Rather, the fact that I – an alcoholic child of alcoholic children going back many, many diseased generations – write this with 19 years and 7 months’ sobriety is nothing short of miraculous. The fact that you’re reading it with however many days or years you have sober – you, who are also hardwired to drink – is likewise a miracle. Every day that we live in the light of sanity and sobriety is a gift. It’s another day we can be grateful not to find ourselves in that tortuous nightmare of spiritually starving depression that led Williams – knowing alcohol and drugs would not help him – to choose the one-way exit of suicide.

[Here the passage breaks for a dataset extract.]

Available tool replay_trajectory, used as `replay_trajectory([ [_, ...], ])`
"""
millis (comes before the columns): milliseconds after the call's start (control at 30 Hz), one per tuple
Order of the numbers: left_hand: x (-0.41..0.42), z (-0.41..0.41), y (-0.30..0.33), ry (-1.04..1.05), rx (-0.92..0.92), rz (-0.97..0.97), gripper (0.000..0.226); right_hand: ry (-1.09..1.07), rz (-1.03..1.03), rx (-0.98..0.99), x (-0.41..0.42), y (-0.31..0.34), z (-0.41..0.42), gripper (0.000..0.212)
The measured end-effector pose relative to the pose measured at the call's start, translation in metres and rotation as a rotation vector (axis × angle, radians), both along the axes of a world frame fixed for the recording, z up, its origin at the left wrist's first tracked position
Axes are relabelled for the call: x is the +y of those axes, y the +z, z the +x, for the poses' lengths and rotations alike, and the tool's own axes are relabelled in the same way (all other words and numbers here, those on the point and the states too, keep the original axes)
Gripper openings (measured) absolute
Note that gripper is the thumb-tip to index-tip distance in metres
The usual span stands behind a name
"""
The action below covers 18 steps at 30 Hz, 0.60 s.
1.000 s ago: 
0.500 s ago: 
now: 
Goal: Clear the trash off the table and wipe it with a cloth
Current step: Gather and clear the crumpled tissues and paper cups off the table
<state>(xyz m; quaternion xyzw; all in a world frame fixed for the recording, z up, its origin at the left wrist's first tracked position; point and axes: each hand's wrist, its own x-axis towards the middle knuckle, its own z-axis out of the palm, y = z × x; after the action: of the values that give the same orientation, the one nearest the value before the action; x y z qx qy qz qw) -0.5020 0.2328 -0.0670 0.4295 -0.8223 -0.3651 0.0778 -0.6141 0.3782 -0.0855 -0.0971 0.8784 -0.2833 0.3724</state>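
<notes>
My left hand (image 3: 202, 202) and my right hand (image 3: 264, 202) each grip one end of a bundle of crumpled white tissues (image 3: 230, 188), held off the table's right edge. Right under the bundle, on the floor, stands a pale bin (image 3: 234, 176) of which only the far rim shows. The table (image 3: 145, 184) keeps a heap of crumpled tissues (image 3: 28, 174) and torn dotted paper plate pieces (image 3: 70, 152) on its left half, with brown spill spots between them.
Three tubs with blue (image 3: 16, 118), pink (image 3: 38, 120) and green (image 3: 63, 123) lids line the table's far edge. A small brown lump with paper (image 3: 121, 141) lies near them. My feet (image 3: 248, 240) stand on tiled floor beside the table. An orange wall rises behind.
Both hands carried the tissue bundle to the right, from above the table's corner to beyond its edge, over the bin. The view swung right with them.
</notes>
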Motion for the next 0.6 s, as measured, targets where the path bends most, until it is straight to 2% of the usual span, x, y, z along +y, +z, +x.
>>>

From a broader perspective as an Near Death Experience survivor, I do believe Williams found not only relief but bliss in leaving his body. For whatever reason, though, we are born into these earthly lives with a sense of mission to carry them out, and a love for the material world that anchors us here for their duration. I’d like to live out mine, certainly. But my sobriety, my faith in a higher power, directions to love and honor others through kindness and service, and the happiness I’ve been granted by pursuing this path all unite to remind me I am never in charge. Certainly, I’m not in charge of my sobriety. I can take the steps I know to nurture it, but the results are out of my hands.
In the end, the loss of this talented, accomplished man who could no longer stand his life reminds me to be grateful for today. I don’t have a lot of the stuff our culture equates with success. But no gifts are more precious than sanity, sobriety, peace of mind, and the strength they grant me to love others freely.